Not a single year passes in our country without at least one movie getting banned and a large number of movies getting regressively censored. So long is the list of banned movies in India that Wikipedia has a separate page for it.

The latest victim of oppressive film censorship laws of our country is the award-winning Lipstick under My Burkha, which explores the themes of women’s sexuality and their sexual desires.

The movie was denied a certificate for exhibition by Central Board of Film Certification (CBFC), which cited violation of guidelines number 1(a), 2(vii), 2(ix), 2(x), 2(xi), 2(xii) and number 3. These guidelines were issued under section 5B of the Cinematography Act, 1952, which governs the entire mechanism of film censorship in India. Clause 2 of this provision gives power to the central government to issue “such directions as it may think fit setting out the principles which shall guide the authority competent to grant certificates under this Act in sanctioning films for public exhibition”. Interestingly, as we moved into the 21st century, the number of restrictions in guideline number 2 has increased from 10 heads in 1978 to 19 heads today.

A bare reading of the guidelines makes it clear as to why there are such regressive bans on or censorship of movies time and again. The simple reason is that they are unconstitutionally vague. These are the guidelines as available at the CBFC website:

  1. Guideline 2(i): Anti-social activities such as violence are not glorified or justified.
  2. Guideline 2(iv): Pointless or avoidable scenes of violence … and such scenes as may have the effect of desensitising or dehumanising people are not shown.
  3. Guideline 2(xiii): Visuals or words which promote communal, obstructionist, anti-scientific and anti-national attitude are not presented.

What is an anti-social activity? When can one say that scene of violence is pointless or avoidable? What is meant by anti-national attitude? Obviously there are no simple answers. Such vague guidelines give unfettered power to the certifying authority to be subjective as per its own beliefs and opinions. Coupled with the political nature of appointments right from the chairman of the CBFC to members of regional bodies, they make the entire mechanism of film censorship or certification to be overtly inspired by the narratives or beliefs of the government in power.
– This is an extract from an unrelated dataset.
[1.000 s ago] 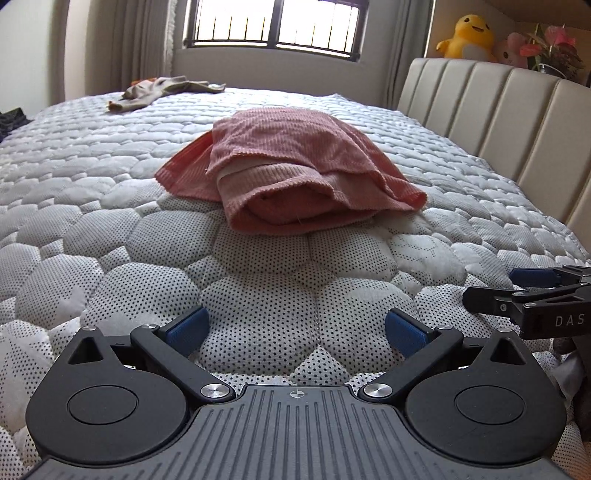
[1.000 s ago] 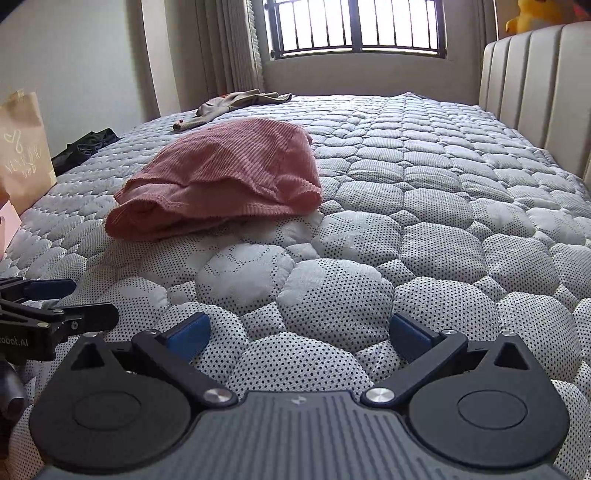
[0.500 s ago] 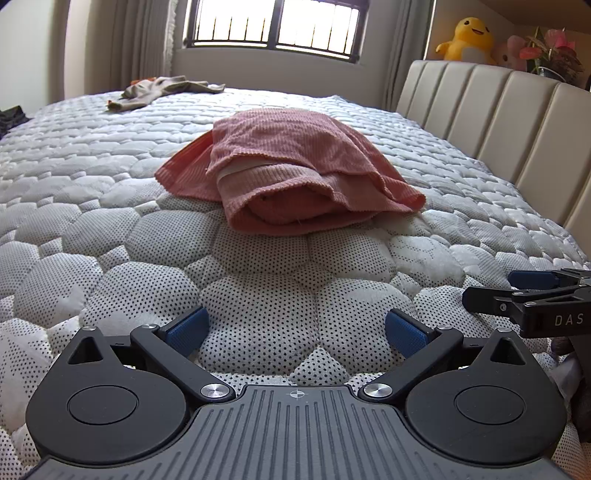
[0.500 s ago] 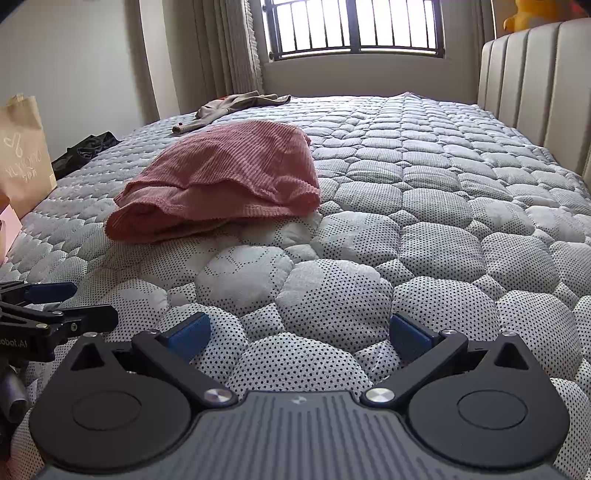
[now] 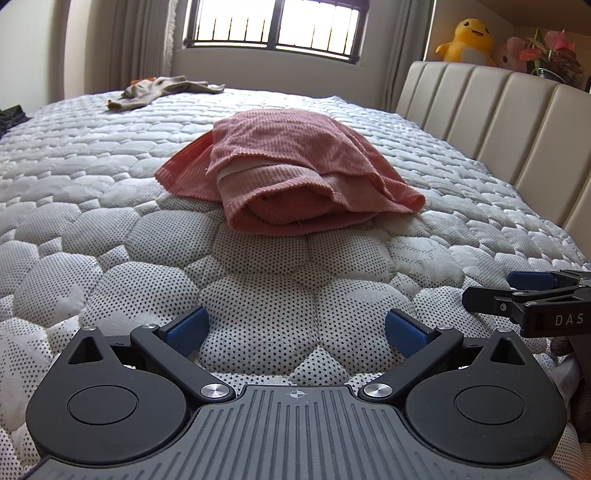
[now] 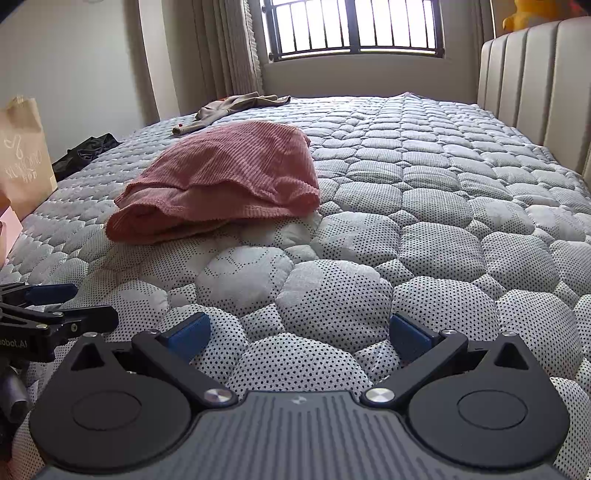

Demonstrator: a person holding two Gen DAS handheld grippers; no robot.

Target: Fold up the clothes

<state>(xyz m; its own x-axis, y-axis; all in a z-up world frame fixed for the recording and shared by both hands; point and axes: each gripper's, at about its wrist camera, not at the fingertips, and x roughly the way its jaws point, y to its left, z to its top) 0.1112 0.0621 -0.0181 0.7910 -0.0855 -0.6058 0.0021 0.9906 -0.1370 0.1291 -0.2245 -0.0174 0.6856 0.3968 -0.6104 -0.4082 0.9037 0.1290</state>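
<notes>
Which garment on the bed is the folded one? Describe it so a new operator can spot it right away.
Start from the quilted mattress below the barred window. Near its middle, ahead of both open grippers, lies the pink ribbed garment in a thick layered bundle. The only other garment on the bed, a beige garment, sprawls flat and loose at the far edge by the window.

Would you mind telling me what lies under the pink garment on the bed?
The pink garment rests directly on the quilted mattress. At its open near edge a paler inner layer shows between the folds. Whatever lies beneath its middle is covered.
</notes>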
The love of Pahlaj Nihlani for Narendra Modi and his government is not unknown to us. There was a point during the UPA’s rule that an overwhelming majority of regional body members were members of the youth Congress. The joint working of these two provisions make the freedom of speech and expression of film makers subject to the whims and fancies of the party heading the government.

In Shreya Singhal v. UoI (Criminal Writ Petition 167 of 2012) the division bench of Supreme Court held section 66A of the Information Technology Act ‘unconstitutional’ for being ‘unconstitutionally vague’. The court held two words “grossly offensive” and “menacing” to be vague, citing how judicially trained minds would find a person guilty or not guilty depending upon the his/her notion of what is “grossly offensive” or “menacing”. The court proved the same by the example of two English cases where on the same set of facts two different courts came to diametrically opposite conclusions depending upon their interpretation of the said vague words.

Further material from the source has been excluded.